When we have instruments that play tight, or we must force air into with great force, the answer is NOT to address resistance to the airstream. The answer is to address the limitations of the physical and acoustical properties of the instrument. This could mean adjusting the wavelengths so that they fit the frequency (i.e. playing in tune). A valved instrument may need a section of tubing slightly cut. Braces on the bell section might need to be moved or removed. Sometimes, we just need to simply use alternate fingerings or slide positions to more accurately form the optimal wavelength. Many mouthpieces, these days are hopelessly inappropriate to the instrument's acoustical properties. I have an anecdote of my own:
When I was in music school, one of my best talents was versatility. I studied tenor trombone. But I was the orchestra's substitute bass trombonist too. And I played any euphonium parts that were needed. So, when I was impressed by the sound of some European orchestras, I became interested in playing alto trombone. I found a used Yamaha at a good price, and I was on my way. When I would practice, I became convinced that I had bought a lemon. The thing was hopelessly out of tune all the time. I couldn't keep any position consistent. Instead of having a trombone with 7 positions, I had an alto with about 100 different positions. Then, I tried something that had amazing results. I heaved all the small Bach mouthpieces that I felt comfortable with because of my tenor playing. I picked up the Yamaha mouthpiece that came with the instrument. Immediately, all the positions fell into place. The instrument became as loud and resonant as I wanted. I might add that the mouthpiece is a real pea-shooter. And, of course, the bore of the alto is small. But they have absolutely no resistance.
I learned that all instruments have mouthpieces that fit into the wavelengths created by the column such that they easily produce desired frequencies. And it is futile to fight these conditions. I no longer try to shoe-horn mouthpieces with which I am comfortable into instruments. My bass has a bigger mouthpiece than I like. My alto has a smaller one. But they sound much more resonant, and play better in tune, and give less of a feeling of resistance than they would if I used other mouthpieces. I adapt to the physics, because the physics will not adapt for me.
Music is made of sound. And the things that we change are time, frequency, and amplitude. If we simplify our understanding to these ideas, it is much easier to play our instruments. When teachers exhort us to fill the horn, they are not helping. The richness of tone is not a matter of filling the horn (which can't be filled because it has a big hole in the end). We need to think of increasing air volume only to increase amplitude of the sound waves (loudness=amplitude).
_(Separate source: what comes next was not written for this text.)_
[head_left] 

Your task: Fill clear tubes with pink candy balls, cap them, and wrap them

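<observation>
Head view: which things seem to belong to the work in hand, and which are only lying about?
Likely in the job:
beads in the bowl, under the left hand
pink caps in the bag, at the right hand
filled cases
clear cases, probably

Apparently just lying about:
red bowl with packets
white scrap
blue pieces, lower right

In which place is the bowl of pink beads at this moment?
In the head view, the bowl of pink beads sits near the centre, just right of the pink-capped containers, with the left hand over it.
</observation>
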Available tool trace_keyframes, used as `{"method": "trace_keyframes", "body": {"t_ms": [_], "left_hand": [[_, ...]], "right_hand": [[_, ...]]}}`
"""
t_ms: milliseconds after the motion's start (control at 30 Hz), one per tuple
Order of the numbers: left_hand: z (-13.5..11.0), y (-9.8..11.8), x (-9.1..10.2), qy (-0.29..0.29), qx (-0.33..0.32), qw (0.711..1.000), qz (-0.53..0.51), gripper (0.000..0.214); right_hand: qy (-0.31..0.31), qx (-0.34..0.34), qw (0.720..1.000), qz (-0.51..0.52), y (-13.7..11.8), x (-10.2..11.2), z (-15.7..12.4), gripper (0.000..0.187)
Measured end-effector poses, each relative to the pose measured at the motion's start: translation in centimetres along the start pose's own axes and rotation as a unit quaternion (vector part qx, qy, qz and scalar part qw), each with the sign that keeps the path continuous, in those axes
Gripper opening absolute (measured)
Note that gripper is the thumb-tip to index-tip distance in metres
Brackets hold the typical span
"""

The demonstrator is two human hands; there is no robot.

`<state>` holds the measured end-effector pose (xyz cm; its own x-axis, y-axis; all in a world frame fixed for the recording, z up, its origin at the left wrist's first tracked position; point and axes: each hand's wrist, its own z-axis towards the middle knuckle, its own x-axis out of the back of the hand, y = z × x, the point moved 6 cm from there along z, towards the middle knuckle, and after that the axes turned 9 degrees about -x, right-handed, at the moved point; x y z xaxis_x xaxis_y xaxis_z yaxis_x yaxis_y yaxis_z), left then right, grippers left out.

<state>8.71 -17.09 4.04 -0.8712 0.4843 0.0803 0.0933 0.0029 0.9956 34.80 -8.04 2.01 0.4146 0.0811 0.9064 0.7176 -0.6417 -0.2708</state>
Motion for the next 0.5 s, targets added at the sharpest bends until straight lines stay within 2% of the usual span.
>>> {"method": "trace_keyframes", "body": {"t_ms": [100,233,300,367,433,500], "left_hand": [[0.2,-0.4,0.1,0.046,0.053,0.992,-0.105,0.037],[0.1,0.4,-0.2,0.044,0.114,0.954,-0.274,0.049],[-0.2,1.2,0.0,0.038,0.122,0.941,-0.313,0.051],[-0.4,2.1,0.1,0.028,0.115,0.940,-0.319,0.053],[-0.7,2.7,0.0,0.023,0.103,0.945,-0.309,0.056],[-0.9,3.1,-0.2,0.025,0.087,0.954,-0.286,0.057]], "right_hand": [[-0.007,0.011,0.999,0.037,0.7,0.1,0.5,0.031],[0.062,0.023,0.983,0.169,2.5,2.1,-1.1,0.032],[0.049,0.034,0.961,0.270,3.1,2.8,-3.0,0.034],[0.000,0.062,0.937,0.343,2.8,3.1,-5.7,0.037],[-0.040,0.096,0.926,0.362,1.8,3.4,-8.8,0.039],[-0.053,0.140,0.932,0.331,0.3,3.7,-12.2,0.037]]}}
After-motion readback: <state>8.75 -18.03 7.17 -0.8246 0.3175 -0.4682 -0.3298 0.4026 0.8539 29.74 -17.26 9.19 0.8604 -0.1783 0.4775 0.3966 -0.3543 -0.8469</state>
We do not use more air to make the tones sound better. That is done by buzzing frequencies with our lips that are acoustically supported by the length of tubes that form our instruments because they match the wavelengths of the frequencies.
My alto is not any easier to play than my tenor for any particular high note. If I play well, it just sounds better. This is because the instrument is pitched higher. So, any given note, say a high E flat, is lower in the overtone series on the alto than on the tenor. It rings more overtones, so it sounds nicer. That's all there is to it. The same E flat on my tenor is just as easiy to produce. It just sounds thinner and wimpier. And there is nothing I can do about it because of physics.
Richard Gosnay